## [Work to be completed]
Can you write out the whole listing exactly?

*****

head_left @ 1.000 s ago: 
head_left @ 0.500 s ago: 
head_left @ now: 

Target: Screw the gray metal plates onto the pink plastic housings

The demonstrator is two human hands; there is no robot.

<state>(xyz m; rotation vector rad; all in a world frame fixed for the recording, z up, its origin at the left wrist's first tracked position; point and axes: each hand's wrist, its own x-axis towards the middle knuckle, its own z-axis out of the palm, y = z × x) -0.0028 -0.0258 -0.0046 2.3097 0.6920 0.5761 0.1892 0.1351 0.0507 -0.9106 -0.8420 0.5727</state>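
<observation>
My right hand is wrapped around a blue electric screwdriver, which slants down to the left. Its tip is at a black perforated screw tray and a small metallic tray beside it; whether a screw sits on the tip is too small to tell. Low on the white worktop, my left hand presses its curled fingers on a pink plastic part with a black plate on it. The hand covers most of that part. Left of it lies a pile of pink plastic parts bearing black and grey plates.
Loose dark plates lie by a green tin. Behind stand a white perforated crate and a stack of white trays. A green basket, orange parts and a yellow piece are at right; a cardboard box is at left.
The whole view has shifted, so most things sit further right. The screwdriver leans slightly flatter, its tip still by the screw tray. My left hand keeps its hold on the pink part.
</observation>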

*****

## [Answer section]
head_left @ 1.000 s ago: 
head_left @ 0.500 s ago: 
head_left @ now: 

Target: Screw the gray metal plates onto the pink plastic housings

The demonstrator is two human hands; there is no robot.

<state>(xyz m; rotation vector rad; all in a world frame fixed for the recording, z up, its origin at the left wrist's first tracked position; point and axes: each hand's wrist, its own x-axis towards the middle knuckle, its own z-axis out of the palm, y = z × x) -0.0028 -0.0258 -0.0046 2.3097 0.6920 0.5761 0.1892 0.1351 0.0507 -0.9106 -0.8420 0.5727</state>
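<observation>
My right hand is wrapped around a blue electric screwdriver, which slants down to the left. Its tip is at a black perforated screw tray and a small metallic tray beside it; whether a screw sits on the tip is too small to tell. Low on the white worktop, my left hand presses its curled fingers on a pink plastic part with a black plate on it. The hand covers most of that part. Left of it lies a pile of pink plastic parts bearing black and grey plates.
Loose dark plates lie by a green tin. Behind stand a white perforated crate and a stack of white trays. A green basket, orange parts and a yellow piece are at right; a cardboard box is at left.
The whole view has shifted, so most things sit further right. The screwdriver leans slightly flatter, its tip still by the screw tray. My left hand keeps its hold on the pink part.
</observation>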

The response has been given in full.